→ **EXERCISE REQUIREMENTS**: Keeping every word the same, return the listing from its first line until the line holding "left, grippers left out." has been returned as well.

----------

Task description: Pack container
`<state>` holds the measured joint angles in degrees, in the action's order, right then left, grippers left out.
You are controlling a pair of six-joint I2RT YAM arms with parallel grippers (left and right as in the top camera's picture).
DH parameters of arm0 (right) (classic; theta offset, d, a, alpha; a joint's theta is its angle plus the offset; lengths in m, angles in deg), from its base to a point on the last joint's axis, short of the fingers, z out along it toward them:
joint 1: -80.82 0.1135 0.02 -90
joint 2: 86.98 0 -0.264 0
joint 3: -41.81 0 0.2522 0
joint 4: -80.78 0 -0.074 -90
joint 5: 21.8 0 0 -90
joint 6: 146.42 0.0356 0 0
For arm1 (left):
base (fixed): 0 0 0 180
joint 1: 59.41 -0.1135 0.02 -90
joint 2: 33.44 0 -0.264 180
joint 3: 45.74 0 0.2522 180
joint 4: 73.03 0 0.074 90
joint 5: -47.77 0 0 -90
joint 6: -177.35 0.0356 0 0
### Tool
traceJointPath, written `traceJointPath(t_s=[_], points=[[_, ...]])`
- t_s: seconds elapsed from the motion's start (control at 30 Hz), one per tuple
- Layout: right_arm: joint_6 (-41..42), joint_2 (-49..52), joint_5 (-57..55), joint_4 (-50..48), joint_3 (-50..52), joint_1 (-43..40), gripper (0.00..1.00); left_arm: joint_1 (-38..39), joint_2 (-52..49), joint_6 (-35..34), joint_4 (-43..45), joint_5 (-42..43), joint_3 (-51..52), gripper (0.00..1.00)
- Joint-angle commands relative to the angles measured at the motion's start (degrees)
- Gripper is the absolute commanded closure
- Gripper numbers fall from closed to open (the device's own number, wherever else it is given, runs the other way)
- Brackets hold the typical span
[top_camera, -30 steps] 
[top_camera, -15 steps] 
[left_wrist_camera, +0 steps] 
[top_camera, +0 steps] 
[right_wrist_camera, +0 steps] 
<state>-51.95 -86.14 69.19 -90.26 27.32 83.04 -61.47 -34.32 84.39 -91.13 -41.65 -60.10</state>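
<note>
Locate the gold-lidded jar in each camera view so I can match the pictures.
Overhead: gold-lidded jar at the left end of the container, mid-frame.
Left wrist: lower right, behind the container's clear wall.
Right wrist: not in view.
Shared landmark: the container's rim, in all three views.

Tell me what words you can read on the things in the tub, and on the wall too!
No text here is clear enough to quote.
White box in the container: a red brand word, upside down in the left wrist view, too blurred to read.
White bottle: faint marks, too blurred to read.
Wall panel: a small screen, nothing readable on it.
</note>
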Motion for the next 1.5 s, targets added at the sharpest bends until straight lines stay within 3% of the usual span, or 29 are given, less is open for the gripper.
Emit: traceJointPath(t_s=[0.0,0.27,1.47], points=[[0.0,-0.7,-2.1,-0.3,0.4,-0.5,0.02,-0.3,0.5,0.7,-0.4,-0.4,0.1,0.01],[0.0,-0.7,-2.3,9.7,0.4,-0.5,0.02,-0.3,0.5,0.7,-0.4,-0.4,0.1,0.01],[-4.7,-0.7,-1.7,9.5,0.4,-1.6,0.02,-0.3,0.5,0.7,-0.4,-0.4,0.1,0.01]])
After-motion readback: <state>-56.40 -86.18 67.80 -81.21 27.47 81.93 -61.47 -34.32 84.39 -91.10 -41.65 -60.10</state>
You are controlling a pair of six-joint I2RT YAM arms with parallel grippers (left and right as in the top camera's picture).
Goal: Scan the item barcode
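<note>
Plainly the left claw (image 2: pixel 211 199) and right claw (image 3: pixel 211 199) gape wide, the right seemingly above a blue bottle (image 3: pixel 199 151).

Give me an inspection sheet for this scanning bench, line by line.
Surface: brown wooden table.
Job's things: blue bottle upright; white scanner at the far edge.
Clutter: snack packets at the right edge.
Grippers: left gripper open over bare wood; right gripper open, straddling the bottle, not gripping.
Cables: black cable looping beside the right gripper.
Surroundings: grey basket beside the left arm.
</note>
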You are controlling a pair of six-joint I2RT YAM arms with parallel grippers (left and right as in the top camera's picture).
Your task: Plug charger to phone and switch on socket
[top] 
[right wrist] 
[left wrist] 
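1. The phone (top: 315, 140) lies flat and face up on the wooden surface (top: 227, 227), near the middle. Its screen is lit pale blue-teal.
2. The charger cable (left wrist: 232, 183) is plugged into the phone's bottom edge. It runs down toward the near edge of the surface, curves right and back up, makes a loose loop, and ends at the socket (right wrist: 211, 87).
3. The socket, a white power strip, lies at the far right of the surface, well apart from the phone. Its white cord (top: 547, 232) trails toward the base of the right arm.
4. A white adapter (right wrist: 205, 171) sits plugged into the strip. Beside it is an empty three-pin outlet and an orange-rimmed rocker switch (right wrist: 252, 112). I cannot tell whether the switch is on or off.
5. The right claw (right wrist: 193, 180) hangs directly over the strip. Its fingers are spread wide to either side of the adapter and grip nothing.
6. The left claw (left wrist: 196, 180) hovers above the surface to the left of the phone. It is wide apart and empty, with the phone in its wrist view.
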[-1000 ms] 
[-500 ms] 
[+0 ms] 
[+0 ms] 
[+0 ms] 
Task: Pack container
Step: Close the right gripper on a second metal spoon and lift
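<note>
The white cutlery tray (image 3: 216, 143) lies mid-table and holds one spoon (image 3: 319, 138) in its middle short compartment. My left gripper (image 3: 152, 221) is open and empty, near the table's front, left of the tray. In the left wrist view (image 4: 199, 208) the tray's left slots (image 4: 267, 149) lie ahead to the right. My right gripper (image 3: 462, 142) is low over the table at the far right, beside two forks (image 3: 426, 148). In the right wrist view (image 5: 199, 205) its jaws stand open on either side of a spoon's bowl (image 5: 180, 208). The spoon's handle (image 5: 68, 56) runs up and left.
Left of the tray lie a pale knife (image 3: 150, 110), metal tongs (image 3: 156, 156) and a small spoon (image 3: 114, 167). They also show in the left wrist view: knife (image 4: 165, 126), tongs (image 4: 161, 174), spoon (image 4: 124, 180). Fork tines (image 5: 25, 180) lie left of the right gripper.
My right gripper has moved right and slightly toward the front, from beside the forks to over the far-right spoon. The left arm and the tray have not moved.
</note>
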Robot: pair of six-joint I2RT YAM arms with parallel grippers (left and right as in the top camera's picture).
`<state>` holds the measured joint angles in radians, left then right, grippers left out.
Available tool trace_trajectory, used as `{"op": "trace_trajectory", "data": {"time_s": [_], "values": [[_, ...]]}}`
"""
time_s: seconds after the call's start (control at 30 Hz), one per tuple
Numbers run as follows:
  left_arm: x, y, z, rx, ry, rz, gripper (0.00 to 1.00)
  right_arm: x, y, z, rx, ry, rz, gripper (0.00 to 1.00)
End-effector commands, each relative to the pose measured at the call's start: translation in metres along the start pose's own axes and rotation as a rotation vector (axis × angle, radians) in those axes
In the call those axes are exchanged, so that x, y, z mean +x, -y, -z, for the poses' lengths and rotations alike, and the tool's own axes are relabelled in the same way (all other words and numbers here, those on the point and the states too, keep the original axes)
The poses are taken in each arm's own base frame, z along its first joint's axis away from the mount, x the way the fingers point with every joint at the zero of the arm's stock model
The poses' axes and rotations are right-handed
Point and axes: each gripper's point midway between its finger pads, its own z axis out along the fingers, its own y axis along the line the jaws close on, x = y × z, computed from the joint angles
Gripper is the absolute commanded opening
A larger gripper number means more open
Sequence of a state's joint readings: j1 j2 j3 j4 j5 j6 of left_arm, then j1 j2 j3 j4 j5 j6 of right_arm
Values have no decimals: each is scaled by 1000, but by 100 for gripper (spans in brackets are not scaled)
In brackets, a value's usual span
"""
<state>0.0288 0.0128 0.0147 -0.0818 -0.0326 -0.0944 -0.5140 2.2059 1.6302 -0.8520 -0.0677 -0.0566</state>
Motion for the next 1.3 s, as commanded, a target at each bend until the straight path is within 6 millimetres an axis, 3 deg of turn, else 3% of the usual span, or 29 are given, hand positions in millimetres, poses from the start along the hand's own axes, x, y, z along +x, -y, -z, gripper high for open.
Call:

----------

→ **REPLY TO THE EXERCISE**:
Task description: Pack container
`<state>` holds the measured joint angles in degrees, in the action's order, right then left, grippers left out.

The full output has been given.